---- Task input

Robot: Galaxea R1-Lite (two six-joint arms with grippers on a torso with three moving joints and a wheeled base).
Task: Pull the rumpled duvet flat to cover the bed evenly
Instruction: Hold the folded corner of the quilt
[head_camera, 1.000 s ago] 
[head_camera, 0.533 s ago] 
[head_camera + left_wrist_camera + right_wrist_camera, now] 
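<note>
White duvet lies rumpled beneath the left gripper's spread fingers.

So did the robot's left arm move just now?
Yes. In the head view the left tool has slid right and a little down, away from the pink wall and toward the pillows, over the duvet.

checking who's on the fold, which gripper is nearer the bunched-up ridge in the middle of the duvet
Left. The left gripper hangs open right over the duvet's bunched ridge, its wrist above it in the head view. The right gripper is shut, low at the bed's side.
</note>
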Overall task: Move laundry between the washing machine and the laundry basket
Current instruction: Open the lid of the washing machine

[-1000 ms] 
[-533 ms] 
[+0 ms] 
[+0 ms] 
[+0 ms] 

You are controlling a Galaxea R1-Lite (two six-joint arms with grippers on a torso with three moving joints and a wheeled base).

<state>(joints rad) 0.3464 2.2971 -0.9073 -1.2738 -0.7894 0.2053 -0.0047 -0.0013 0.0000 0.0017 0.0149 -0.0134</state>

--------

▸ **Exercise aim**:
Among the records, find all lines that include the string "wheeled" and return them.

▸ **Reply**:
Robot: Galaxea R1-Lite (two six-joint arms with grippers on a torso with three moving joints and a wheeled base).
You are controlling a Galaxea R1-Lite (two six-joint arms with grippers on a torso with three moving joints and a wheeled base).

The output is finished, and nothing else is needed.